Шрифт:
Интервал:
Закладка:
«Так, по-любительски. Но какие это недостатки? Я хотел бы проверить, совпадают ли они с теми, которые я знаю сам».
«Во-первых, – излишнее доверие к слову. У вас случается, что слова провозят нужную мысль контрабандой. Фраза, может быть, и отличная, но все-таки это – контрабанда, – и главное, зря, так как законный путь открыт. А ваши контрабандисты под прикрытием темноты слога, со всякими сложными ухищрениями, провозят товар, на который и так нет пошлины. Во-вторых, – некоторая неумелость в переработке источников: вы словно так и не можете решить, навязать ли былым делам и речам ваш стиль, или еще обострить их собственный. Я не поленился сравнить кое-какие места вашей книги с контекстом в полном издании Чернышевского, по экземпляру, которым, по-видимому, пользовались вы: я нашел между страницами ваш пепел. В-третьих, – вы иногда доводите пародию до такой натуральности, что она, в сущности, становится настоящей серьезной мыслью и, в этом плане, вдруг дает непроизвольный перебой, который является уже собственной ужимкой, а не пародией на ужимку, хотя именно в этом роде черточки вы и выслеживаете, т. е. получается так, как если кто-нибудь, пародируя неряшливое актерское чтение Шекспира, увлекся бы, загремел бы по-настоящему, но мимоходом переврал бы стих. В-четвертых, – у вас кое-где наблюдается механичность, если не машинальность, переходов, причем заметно, что вы преследуете тут свою выгоду, себе самому облегчаете путь. В одном месте, например, таким переходом служит простой каламбур. В-пятых, наконец, – вы порой говорите вещи, рассчитанные главным образом на то, чтобы уколоть ваших современников, а ведь вам всякая женщина скажет, что ничто так не теряется, как шпильки, – не говоря уже о том, что малейший поворот моды может изъять их из употребления: подумайте, сколько повыкопано заостренных предметиков, точного назначения которых не знает ни один археолог! Настоящему писателю должно наплевать на всех читателей, кроме одного: будущего, – который, в свою очередь, лишь отражение автора во времени. Вот, кажется, сумма моих претензий к вам, и, в общем, они пустяшны. Они совершенно меркнут при блеске ваших достоинств, – о которых я бы тоже мог еще поговорить».
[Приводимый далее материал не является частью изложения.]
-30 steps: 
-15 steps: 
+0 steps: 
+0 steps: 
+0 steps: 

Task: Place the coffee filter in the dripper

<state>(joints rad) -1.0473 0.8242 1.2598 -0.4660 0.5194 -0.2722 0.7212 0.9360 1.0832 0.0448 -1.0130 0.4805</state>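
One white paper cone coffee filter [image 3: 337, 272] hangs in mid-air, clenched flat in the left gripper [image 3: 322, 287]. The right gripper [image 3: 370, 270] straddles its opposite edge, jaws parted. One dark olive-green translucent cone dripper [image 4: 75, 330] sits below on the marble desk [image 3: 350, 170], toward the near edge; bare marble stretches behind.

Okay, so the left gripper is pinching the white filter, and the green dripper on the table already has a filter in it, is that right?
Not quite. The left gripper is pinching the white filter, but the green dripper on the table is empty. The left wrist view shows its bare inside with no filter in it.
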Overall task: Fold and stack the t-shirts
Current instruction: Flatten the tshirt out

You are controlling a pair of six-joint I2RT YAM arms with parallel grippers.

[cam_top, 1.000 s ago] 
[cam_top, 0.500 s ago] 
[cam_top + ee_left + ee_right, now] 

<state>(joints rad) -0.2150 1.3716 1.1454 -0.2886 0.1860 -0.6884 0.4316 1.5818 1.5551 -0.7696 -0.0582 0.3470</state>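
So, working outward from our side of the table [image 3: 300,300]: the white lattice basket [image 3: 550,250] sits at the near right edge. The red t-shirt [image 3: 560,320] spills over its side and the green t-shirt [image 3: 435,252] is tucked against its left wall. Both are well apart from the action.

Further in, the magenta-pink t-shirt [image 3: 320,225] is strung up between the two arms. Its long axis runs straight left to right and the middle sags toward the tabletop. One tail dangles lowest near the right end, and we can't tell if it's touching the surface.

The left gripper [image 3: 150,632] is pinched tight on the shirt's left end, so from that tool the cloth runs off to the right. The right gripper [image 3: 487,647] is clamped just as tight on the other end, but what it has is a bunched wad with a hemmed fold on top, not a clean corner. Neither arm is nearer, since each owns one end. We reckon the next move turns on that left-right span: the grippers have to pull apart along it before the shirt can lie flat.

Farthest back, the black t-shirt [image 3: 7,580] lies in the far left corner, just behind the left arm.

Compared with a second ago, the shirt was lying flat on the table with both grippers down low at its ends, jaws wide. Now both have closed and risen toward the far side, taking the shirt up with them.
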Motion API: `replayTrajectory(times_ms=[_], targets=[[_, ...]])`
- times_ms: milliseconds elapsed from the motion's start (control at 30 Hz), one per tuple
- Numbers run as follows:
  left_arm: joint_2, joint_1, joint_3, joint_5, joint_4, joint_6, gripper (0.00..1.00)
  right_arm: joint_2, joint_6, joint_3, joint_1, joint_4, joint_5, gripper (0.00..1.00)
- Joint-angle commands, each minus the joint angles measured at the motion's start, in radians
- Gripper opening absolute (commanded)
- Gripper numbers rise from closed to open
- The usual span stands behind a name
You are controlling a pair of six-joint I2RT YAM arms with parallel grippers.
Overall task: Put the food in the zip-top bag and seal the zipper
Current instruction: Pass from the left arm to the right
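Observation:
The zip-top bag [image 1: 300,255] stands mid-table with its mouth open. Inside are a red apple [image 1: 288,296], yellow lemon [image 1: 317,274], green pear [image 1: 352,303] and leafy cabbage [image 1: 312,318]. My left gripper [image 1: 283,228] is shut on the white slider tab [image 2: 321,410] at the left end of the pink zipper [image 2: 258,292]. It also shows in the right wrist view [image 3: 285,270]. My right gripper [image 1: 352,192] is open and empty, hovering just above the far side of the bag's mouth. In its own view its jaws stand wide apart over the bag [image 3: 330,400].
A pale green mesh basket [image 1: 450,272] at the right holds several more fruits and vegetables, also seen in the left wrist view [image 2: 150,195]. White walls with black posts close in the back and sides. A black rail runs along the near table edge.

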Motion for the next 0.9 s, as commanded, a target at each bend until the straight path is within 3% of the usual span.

«Ну, это не так интересно», – сказал Федор Константинович, который во время этой тирады (как писали Тургенев, Гончаров, Граф Салиас, Григорович, Боборыкин) кивал головой с одобрительной миной. «Вы очень хорошо определили мои недостатки, – продолжал он, – и они соответствуют моим претензиям к себе, – хотя, конечно, у меня распорядок другой, – некоторые пункты сливаются, а другие еще подразделены. Но кроме недочетов, которые вы отметили, я знаю за собой по крайней мере еще три, – они-то, может быть, самые главные. Да только я вам никогда их не скажу, – и в следующей моей книге не будет их. Хотите теперь – поговорим о ваших стихах?»
«Нет, пожалуйста, не надо, – со страхом сказал Кончеев. – У меня есть основание думать, что они вам по душе, но я органически не выношу их обсуждения. Когда я был мал, я перед сном говорил длинную и малопонятную молитву, которой меня научила покойная мать, – набожная и очень несчастная женщина, – она-то, конечно, сказала бы, что эти две вещи несовместимы, но ведь и то правда, что счастье не идет в чернецы. Эту молитву я помнил и повторял долго, почти до юности, но однажды я вник в ее смысл, понял все ее слова, – и как только понял, сразу забыл, словно нарушил какие-то невосстановимые чары. Мне кажется, что то же самое произойдет с моими стихами, – что если я начну о них осмысленно думать, то мгновенно потеряю способность их сочинять. Вы-то, я знаю, давно развратили свою поэзию словами и смыслом, – и вряд ли будете продолжать ею заниматься. Слишком богаты, слишком жадны. Муза прелестна бедностью».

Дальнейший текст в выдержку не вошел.